Теперь стоит только поднять голову — и откроется распадок. Но и это следует делать не сразу, а сантиметр за сантиметром. Косуля может оказаться здесь, рядом, в десяти шагах. Охотник снимает шапку, медленно поднимает голову над прикрытием и быстро обозревает всю открывшуюся перед ним площадь. Затем тщательно прощупывает ее взглядом сверху донизу. Иногда косуле вздумается отдохнуть, и она неподвижно лежит в какой-нибудь ямке или под кустом. Сразу и не заметишь. Если распадок пуст, охотник перебирается через него к следующему. Если же козы обнаружены, то наступает испытание хладнокровию. Охотник так же медленно, как поднималась его голова, продвигает вперед винтовку, следя, чтобы она не стукнулась о корень или камень, осторожно подтягивается на локтях, неторопливо занимает позицию «лежа, с упора» и, задержав дыхание, тщательно целится, обычно под лопатку.
Теперь все его внутреннее напряжение сосредоточивается в указательном пальце и плавном спуске. Выстрел! И постепенно затухающие раскаты грома в горах.
Вообще говоря, коза «слаба на рану». Бывало даже так, что подойдешь к подстреленной козе, а она уже мертва, хотя рана по всем признакам никак не смертельна. Приходится допустить, что смерть наступила от шока, от нервного потрясения.
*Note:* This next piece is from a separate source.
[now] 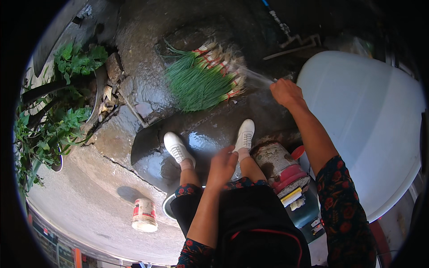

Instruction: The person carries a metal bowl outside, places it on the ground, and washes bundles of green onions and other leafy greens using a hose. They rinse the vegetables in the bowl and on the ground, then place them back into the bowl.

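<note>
Several bundles of scallions (201, 78), tied with red bands, lie side by side on the wet concrete ground, roots towards the right. My right hand (286, 92) is closed to the right of them. A thin water jet (256, 76) runs from it onto the white root ends. It seems to grip a hose end, mostly hidden by the fingers. In front of my lap, my left hand (223, 166) hangs loosely with the thumb apart. It overlaps the white right shoe (246, 132) in view, and I see nothing in it.
A large pale tub (358, 127) stands at the right. Near my right leg are a dirty bucket (273, 160) and a yellow-backed brush (291, 197). A small white-and-red bucket (144, 214) sits lower left. Leafy plants (75, 117) border the left; pipes (295, 45) lie ahead.
</note>
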Motion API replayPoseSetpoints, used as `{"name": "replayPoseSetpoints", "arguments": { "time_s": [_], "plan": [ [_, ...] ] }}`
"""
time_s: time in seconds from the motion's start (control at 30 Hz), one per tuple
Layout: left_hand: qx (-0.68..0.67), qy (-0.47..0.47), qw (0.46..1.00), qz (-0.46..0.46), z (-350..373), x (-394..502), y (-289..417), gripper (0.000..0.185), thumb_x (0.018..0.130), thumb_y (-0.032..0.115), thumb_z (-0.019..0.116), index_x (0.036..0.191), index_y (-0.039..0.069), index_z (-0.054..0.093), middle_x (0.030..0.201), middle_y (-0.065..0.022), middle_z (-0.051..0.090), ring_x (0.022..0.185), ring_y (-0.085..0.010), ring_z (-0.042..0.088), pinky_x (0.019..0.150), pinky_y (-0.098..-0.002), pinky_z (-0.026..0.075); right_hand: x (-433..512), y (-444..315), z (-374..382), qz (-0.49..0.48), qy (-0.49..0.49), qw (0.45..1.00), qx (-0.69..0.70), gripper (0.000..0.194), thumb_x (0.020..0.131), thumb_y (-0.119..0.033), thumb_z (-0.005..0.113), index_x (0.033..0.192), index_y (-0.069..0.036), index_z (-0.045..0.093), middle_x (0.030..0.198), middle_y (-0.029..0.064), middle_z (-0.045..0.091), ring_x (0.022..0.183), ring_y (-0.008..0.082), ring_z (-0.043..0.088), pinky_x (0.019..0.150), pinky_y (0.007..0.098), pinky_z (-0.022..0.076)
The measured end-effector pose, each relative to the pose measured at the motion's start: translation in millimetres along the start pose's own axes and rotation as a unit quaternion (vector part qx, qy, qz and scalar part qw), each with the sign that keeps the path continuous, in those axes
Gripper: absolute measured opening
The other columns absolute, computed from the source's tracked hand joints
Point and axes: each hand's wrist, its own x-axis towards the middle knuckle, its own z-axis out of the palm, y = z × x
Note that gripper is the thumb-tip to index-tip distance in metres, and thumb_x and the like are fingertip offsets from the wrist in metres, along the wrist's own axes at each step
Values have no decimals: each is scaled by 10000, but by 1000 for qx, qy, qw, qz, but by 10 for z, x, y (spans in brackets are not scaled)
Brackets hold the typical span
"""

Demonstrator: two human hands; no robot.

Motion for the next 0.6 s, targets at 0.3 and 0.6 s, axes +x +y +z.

Но случается и «необычное»
Обидней всего перебить косуле ногу. От охотника искалеченный зверь уйдет, но станет добычей, первого встречного волка.
Летом, когда травы на солнцепеке огрубеют, коз можно встретить на кормежке близ уремы, по влажным берегам ручьев, да и в сиверах, где разрослось пышное тенелюбивое высокотравье.
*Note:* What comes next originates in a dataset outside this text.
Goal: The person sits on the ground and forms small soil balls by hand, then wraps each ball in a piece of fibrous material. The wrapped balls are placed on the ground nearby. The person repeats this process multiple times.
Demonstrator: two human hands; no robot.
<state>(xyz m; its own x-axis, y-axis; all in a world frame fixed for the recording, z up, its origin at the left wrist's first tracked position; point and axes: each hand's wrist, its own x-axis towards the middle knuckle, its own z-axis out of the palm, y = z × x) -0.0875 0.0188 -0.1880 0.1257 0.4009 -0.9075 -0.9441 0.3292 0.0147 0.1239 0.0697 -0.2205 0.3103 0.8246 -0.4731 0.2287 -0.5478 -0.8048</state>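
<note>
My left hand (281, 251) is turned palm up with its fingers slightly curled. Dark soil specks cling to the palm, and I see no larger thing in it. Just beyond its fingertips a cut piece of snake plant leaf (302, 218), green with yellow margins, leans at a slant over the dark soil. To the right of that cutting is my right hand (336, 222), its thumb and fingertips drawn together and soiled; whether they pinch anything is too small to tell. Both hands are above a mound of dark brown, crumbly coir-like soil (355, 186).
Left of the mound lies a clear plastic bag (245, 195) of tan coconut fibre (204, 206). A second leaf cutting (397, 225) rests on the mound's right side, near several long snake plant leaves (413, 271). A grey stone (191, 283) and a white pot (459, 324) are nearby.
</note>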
Беззащитней всего косули во время гона, когда страсть заглушает инстинкт самосохранения. Мне не приходилось видеть боя козлов, но А. А. Кузнецов рассказывал, что во время драки самцов к ним можно подойти без особых предосторожностей чуть не вплотную.
В последующие годы, в одной из моих хэнтэйских экспедиций я однажды охотился на изюбрей хмурым осенним днем в истоках Мензы. Было тихо, накрапывал мелкий дождь, дымная водяная завеса затуманила окрестные горы,
Я шел по гребню лесистой гривы и присел отдохнуть и укрыться от дождя под пышной, многоветвистой сосной. Прямо подо мной сбегал в распадок крутой травянистый увал. Внизу у ручья сквозь сетку сеющегося дождя виднелись неподвижные тополя. Воздух был так покоен, что легкие постукивания мелких капель не сливались в непрерывный шум.
И вдруг в этом как бы оцепеневшем мире появилась коза. Она возникла внизу под тополями, стремительно и бесшумно взлетела по увалу и, пробежав с высоко поднятой головой в пятнадцати шагах от меня, скрылась в лесу. Мне не нужны были косули в этот день, и я не шевельнулся. Прошло не более двадцати секунд, и на склоне появился крупный гуран. Он бежал столь же стремительно, но шумно дыша и низко нагнув голову к козьему следу. Когда он проносился мимо меня, стали отчетливо видны налитые кровью дикие глаза, широко раздутые ноздри и клочья пены у полуоткрытого рта.